• Work order
Look through the material for lines with the word "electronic", and copy each one.
=======
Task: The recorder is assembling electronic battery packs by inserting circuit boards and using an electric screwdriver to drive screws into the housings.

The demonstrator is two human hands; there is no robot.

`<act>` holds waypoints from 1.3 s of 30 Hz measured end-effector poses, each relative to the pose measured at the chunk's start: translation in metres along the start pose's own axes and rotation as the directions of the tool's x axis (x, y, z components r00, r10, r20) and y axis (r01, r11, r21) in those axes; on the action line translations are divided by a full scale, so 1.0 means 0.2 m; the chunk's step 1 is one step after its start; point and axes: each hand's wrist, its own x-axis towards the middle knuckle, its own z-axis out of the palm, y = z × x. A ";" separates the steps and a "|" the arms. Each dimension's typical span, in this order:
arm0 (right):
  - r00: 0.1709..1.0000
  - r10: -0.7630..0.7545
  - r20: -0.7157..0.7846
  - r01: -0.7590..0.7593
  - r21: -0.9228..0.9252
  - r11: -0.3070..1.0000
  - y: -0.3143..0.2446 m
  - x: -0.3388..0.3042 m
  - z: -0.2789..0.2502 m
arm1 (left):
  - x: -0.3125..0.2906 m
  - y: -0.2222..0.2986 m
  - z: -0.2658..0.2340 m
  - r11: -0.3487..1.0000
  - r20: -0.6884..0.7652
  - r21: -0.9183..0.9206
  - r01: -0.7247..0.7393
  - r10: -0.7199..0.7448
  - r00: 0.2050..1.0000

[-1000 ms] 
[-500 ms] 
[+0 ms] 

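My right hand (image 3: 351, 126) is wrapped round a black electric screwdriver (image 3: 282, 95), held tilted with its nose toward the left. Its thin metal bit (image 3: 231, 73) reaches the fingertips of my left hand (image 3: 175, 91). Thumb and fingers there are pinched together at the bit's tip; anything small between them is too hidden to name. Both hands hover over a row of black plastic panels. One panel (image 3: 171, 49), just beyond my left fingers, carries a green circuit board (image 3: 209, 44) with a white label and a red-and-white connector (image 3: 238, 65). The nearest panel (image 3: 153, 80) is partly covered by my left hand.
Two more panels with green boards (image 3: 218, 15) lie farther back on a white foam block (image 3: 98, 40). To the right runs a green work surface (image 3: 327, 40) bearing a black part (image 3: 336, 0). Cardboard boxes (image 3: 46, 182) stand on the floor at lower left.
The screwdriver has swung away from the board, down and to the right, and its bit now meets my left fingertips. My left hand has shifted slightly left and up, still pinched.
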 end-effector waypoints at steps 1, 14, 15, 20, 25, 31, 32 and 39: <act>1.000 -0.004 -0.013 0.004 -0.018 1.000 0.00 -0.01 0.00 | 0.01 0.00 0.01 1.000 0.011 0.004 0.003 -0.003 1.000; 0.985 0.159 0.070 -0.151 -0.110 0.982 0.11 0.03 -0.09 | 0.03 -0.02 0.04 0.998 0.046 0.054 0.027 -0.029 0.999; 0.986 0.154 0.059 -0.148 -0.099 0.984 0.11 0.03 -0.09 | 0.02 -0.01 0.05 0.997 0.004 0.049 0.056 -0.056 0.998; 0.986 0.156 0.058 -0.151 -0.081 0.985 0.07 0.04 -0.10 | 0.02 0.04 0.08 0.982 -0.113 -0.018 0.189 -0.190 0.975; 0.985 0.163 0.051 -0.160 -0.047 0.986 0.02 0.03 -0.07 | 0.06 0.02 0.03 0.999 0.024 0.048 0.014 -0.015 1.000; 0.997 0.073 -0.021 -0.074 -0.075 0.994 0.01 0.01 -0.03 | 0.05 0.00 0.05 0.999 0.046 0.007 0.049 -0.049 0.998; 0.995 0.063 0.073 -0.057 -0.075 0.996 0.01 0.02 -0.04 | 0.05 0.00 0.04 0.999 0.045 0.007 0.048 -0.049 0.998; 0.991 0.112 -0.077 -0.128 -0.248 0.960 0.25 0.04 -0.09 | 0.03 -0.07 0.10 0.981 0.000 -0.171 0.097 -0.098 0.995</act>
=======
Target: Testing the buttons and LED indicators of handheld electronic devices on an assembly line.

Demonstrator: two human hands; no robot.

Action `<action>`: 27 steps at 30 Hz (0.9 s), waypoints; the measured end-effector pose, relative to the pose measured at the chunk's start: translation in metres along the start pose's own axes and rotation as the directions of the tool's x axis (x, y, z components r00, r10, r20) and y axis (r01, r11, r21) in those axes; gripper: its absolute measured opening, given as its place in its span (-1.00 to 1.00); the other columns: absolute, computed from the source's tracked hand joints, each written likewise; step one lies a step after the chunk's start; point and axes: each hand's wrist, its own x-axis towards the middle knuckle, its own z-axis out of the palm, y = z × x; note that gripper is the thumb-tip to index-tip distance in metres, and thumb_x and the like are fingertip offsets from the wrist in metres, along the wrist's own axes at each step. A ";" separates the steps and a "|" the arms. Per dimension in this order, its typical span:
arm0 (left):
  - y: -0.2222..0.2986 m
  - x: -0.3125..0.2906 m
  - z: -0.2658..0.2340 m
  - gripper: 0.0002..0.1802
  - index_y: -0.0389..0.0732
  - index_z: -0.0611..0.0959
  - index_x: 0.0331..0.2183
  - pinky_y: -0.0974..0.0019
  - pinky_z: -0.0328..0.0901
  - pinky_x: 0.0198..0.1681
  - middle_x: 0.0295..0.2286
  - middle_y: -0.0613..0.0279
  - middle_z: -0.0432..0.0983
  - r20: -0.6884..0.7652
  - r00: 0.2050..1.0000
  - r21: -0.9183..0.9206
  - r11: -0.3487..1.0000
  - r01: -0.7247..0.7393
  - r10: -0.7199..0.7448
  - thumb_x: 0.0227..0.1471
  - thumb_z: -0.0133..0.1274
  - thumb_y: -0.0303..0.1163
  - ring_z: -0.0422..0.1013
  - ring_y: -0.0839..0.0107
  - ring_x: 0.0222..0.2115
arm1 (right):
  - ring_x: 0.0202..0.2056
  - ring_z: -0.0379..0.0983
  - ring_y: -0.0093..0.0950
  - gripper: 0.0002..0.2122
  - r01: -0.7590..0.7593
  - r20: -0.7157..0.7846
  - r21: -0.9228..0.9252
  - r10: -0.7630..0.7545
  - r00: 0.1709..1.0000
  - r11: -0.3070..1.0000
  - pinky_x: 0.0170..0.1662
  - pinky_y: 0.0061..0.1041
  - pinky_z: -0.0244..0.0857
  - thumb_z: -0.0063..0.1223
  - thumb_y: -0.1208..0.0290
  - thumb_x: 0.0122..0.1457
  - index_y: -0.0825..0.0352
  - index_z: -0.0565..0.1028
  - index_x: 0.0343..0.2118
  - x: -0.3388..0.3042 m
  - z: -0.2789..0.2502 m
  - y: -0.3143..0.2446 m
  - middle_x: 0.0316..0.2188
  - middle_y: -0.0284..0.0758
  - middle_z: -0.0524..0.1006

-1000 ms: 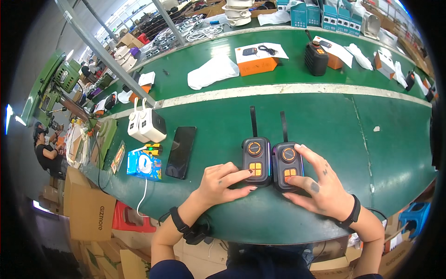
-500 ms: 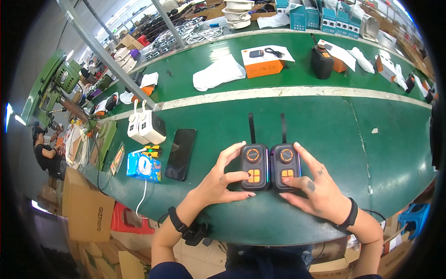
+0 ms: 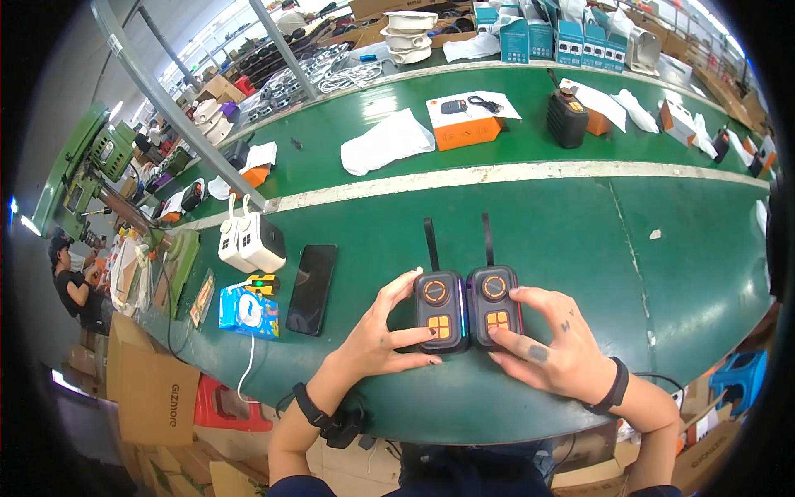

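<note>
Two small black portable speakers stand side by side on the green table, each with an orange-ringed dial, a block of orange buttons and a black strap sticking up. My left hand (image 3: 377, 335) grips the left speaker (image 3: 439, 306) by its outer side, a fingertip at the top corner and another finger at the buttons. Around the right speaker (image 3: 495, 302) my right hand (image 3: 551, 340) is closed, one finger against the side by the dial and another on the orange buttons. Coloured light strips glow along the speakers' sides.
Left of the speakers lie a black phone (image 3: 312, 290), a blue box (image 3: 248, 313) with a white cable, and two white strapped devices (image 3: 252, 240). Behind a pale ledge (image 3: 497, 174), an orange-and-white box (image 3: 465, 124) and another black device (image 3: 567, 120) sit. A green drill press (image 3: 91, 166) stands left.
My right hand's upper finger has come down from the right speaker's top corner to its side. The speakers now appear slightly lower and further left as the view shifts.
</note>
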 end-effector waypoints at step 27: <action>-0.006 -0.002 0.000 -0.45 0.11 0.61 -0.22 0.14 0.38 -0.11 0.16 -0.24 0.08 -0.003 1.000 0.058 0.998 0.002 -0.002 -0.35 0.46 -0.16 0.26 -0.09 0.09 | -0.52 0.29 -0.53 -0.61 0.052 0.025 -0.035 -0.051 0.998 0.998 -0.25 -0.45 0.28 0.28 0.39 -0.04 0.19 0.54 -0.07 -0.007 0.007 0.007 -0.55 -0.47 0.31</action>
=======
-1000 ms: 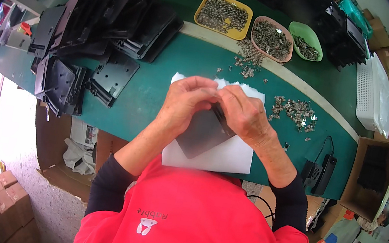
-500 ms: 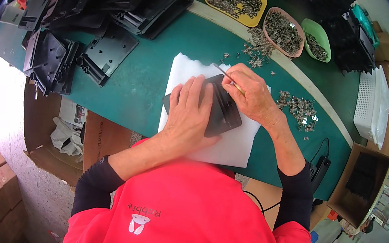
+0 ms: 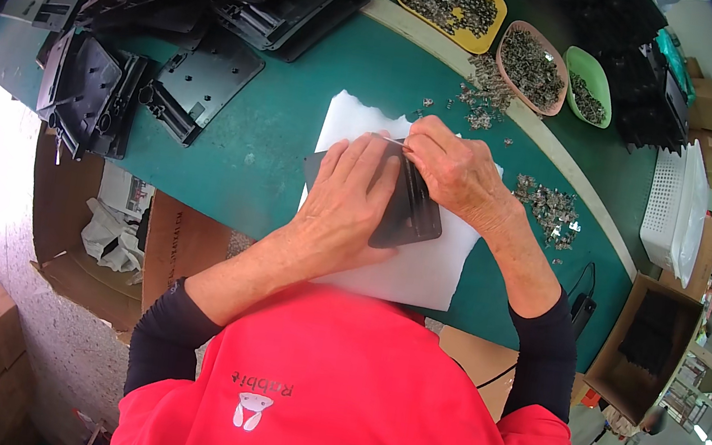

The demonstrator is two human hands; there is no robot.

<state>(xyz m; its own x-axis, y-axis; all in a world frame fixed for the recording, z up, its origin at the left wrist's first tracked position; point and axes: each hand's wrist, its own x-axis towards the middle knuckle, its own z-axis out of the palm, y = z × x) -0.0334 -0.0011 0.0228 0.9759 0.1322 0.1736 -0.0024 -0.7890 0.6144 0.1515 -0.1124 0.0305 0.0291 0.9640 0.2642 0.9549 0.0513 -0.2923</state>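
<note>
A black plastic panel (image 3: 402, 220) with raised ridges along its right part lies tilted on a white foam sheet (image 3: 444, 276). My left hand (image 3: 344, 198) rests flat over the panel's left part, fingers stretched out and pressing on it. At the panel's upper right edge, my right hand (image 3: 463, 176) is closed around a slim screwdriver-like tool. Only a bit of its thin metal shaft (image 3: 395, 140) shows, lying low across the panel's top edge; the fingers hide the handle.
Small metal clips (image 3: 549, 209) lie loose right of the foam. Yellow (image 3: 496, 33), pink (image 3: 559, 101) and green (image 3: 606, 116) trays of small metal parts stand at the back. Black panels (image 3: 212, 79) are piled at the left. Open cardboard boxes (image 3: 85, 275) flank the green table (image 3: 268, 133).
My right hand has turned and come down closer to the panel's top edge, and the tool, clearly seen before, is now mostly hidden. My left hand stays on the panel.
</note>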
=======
• Your solution
Task: The recorder is assembling electronic battery packs by inserting circuit boards and using an electric screwdriver to drive screws into the housings.
Target: Testing the buttons and LED indicators of handheld electronic devices on an assembly line.

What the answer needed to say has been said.